| Task statement |
Looking at the listing below, retype exactly the lines starting at the one containing "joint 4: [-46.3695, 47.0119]" and ending at the one containing "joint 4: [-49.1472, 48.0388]", both included, and nothing else.

| Data provided |
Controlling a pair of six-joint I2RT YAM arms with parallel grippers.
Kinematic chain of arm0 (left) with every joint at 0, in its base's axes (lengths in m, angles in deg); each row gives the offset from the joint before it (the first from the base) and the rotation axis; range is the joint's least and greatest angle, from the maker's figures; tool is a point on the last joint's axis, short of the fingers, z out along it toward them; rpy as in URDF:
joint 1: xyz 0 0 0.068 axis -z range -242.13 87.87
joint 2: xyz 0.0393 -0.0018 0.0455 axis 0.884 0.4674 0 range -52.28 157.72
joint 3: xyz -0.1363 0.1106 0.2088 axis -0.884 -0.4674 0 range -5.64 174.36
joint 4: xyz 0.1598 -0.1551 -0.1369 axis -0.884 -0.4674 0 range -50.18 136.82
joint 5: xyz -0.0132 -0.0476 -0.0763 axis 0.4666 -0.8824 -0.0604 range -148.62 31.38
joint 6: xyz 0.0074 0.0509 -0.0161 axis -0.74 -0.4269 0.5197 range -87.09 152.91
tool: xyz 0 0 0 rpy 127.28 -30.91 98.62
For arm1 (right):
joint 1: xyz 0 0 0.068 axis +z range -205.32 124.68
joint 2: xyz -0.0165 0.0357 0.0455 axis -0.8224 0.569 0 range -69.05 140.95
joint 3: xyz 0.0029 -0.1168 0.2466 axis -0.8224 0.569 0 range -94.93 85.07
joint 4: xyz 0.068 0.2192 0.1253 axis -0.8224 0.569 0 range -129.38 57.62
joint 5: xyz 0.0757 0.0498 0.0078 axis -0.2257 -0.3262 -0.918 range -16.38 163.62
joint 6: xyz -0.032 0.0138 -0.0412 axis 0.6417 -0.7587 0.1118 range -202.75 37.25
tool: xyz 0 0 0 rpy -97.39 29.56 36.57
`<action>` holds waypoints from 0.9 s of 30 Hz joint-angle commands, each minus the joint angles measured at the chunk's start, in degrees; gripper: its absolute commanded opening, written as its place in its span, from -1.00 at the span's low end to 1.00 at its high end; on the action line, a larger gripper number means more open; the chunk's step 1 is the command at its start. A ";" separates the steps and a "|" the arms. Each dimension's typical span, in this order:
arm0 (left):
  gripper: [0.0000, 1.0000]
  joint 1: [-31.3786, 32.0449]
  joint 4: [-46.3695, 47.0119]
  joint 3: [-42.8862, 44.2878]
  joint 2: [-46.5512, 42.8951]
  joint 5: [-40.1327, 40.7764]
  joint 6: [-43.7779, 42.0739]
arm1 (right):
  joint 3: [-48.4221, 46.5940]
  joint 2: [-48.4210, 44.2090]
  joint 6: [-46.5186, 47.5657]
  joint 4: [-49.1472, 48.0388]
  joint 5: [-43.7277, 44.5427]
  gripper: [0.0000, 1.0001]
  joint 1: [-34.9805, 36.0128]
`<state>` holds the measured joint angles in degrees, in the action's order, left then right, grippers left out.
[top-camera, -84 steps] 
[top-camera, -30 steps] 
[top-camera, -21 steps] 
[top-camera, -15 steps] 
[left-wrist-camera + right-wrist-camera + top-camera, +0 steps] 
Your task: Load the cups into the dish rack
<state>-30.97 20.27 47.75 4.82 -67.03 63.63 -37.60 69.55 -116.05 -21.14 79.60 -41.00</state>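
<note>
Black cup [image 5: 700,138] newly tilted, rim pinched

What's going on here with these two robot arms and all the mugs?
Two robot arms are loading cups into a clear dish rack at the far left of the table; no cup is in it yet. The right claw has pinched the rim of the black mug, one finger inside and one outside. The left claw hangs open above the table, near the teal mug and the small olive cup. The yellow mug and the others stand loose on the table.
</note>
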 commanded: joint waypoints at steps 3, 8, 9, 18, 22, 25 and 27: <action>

| Exercise output |
  joint 4: [-46.3695, 47.0119]
  joint 3: [-42.8862, 44.2878]
  joint 2: [-46.5512, 42.8951]
  joint 5: [-40.1327, 40.7764]
  joint 6: [-43.7779, 42.0739]
arm1 (right):
  joint 3: [-48.4221, 46.5940]
  joint 2: [-48.4210, 44.2090]
  joint 6: [-46.5186, 47.5657]
  joint 4: [-49.1472, 48.0388]

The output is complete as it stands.